- **Work to complete**: Return every line of the data exactly as it appears.
Top of Material provided
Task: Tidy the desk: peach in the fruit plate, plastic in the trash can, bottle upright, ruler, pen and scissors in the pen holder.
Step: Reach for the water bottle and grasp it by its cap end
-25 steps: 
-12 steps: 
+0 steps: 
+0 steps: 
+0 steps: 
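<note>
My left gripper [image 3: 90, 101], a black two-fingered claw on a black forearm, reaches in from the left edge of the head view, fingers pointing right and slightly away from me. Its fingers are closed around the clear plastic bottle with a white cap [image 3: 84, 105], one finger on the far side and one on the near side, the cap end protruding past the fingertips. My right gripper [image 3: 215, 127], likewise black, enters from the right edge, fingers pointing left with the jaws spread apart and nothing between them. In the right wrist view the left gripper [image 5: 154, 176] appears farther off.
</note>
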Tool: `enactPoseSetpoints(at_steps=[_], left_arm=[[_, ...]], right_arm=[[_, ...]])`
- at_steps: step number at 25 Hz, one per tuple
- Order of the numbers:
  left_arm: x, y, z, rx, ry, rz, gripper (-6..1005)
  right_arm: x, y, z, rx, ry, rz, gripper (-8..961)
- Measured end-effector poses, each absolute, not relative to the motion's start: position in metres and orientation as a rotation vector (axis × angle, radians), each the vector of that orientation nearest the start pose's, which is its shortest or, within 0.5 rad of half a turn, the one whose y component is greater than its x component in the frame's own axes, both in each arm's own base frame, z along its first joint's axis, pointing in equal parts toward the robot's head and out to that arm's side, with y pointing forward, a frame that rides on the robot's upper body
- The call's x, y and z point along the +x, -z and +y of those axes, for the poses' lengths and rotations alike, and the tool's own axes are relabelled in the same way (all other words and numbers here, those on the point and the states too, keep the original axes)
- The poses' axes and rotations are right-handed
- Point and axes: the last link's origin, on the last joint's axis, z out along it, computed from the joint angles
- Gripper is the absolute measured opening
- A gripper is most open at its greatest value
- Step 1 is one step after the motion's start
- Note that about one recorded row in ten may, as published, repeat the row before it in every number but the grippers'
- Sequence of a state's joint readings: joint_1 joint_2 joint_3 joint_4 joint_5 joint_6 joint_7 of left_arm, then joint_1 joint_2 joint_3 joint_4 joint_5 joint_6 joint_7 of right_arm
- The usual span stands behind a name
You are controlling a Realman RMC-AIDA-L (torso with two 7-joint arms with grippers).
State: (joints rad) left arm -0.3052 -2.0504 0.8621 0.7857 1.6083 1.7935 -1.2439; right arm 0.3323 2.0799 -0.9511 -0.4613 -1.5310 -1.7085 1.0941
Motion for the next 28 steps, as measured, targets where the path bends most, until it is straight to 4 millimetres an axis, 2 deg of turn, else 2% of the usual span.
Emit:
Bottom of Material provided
- **Problem solution**:
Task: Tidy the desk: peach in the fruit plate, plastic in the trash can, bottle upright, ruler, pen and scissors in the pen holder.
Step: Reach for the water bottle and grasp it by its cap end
-25 steps: 
-12 steps: 
+0 steps: 
+0 steps: 
+0 steps: 
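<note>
My left gripper [image 3: 90, 101], a black two-fingered claw on a black forearm, reaches in from the left edge of the head view, fingers pointing right and slightly away from me. Its fingers are closed around the clear plastic bottle with a white cap [image 3: 84, 105], one finger on the far side and one on the near side, the cap end protruding past the fingertips. My right gripper [image 3: 215, 127], likewise black, enters from the right edge, fingers pointing left with the jaws spread apart and nothing between them. In the right wrist view the left gripper [image 5: 154, 176] appears farther off.
</note>
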Tool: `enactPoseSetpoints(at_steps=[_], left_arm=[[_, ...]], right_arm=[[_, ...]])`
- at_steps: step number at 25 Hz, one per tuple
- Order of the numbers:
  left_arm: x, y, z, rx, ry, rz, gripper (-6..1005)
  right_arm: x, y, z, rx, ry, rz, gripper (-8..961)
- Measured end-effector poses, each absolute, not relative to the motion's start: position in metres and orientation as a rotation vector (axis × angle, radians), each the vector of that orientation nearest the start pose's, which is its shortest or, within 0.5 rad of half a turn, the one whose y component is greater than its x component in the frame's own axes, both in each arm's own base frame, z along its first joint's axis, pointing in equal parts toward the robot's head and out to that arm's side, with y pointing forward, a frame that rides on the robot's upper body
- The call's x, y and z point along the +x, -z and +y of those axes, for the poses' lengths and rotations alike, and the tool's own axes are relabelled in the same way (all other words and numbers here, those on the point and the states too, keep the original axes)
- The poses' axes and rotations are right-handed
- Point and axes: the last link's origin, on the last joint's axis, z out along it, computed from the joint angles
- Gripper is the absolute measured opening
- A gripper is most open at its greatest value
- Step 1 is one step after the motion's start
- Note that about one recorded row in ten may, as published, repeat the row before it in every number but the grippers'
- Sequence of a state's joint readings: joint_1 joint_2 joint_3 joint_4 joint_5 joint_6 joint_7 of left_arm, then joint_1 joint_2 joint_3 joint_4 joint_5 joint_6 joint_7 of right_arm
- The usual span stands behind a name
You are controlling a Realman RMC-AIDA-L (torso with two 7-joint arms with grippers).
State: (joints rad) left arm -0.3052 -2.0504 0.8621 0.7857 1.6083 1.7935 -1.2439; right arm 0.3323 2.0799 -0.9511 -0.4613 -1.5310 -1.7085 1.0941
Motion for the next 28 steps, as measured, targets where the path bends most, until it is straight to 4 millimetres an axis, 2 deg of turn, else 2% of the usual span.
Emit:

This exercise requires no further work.